To do: Write the data below out exactly as it stands. Do not include the pictures.

Exercise data:
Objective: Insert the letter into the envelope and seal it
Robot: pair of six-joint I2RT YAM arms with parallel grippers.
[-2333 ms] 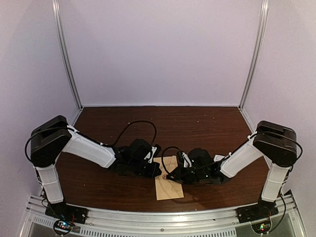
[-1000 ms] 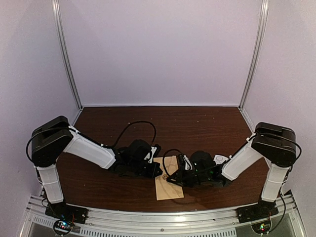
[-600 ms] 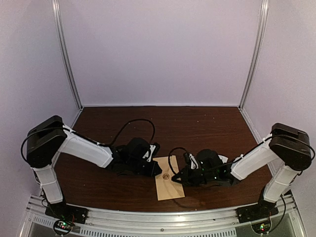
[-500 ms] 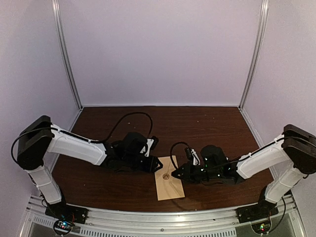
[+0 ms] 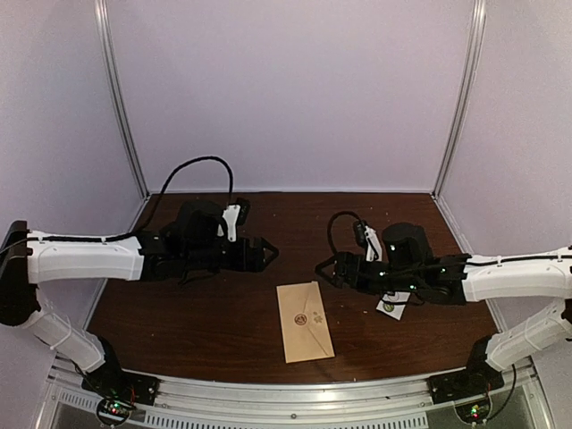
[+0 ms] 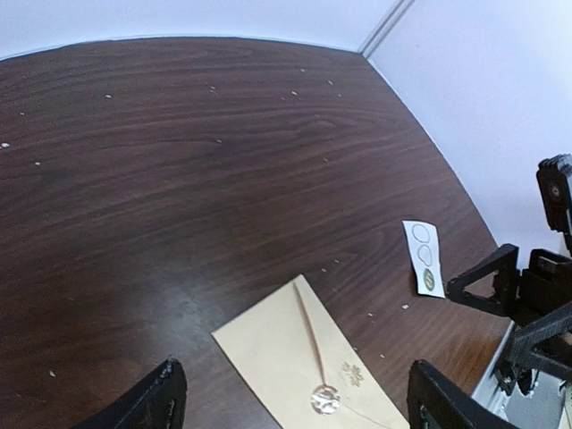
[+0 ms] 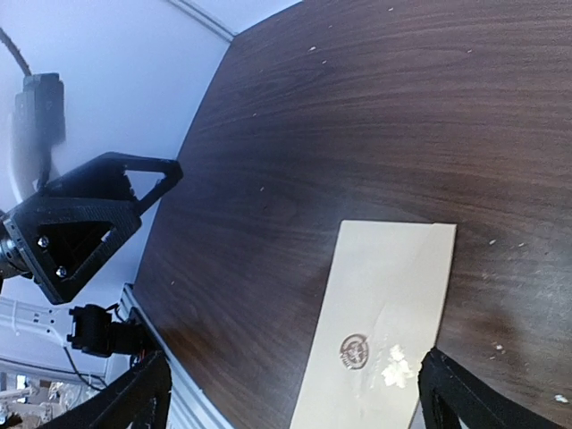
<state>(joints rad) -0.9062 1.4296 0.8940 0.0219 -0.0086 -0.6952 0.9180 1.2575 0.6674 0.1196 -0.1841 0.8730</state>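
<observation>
Tan kraft envelope (image 5: 305, 320): flat on desk (image 5: 357, 214) near front edge, flap down, round seal on. Light, thin, floppy; best pinched at an edge. Left and right jaws apart, empty, either side.

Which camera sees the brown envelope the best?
The top camera: the whole envelope shows, lying flat, its flap closed under a round seal. Both wrist cameras show it bigger, but their bottom edges cut it off.

A dark wood-grain table (image 5: 357, 214) carried a small white sticker card (image 6: 424, 258) near its right side, showing two empty rings and one dark dot. Pale lilac walls (image 5: 286, 89) and metal posts (image 5: 119, 98) enclosed it.
</observation>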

Solution to this task:
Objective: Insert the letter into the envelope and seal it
Robot: pair of six-joint I2RT YAM arms with parallel grippers.
[-2333 ms] 
[-1000 ms] 
[-600 ms] 
[-500 ms] 
[+0 ms] 
[+0 ms] 
[+0 ms] 
<state>(joints rad) -0.9062 1.4296 0.8940 0.0219 -0.0086 -0.6952 0.9180 1.2575 0.6674 0.1196 -0.1841 0.8730</state>
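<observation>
Tan kraft envelope (image 5: 305, 320): flat on desk (image 5: 357, 214) near front edge, flap down, round seal on. Light, thin, floppy; best pinched at an edge. Left and right jaws apart, empty, either side.

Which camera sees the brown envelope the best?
The top camera: the whole envelope shows, lying flat, its flap closed under a round seal. Both wrist cameras show it bigger, but their bottom edges cut it off.

A dark wood-grain table (image 5: 357, 214) carried a small white sticker card (image 6: 424, 258) near its right side, showing two empty rings and one dark dot. Pale lilac walls (image 5: 286, 89) and metal posts (image 5: 119, 98) enclosed it.
</observation>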

Nothing remains to be done for this exercise.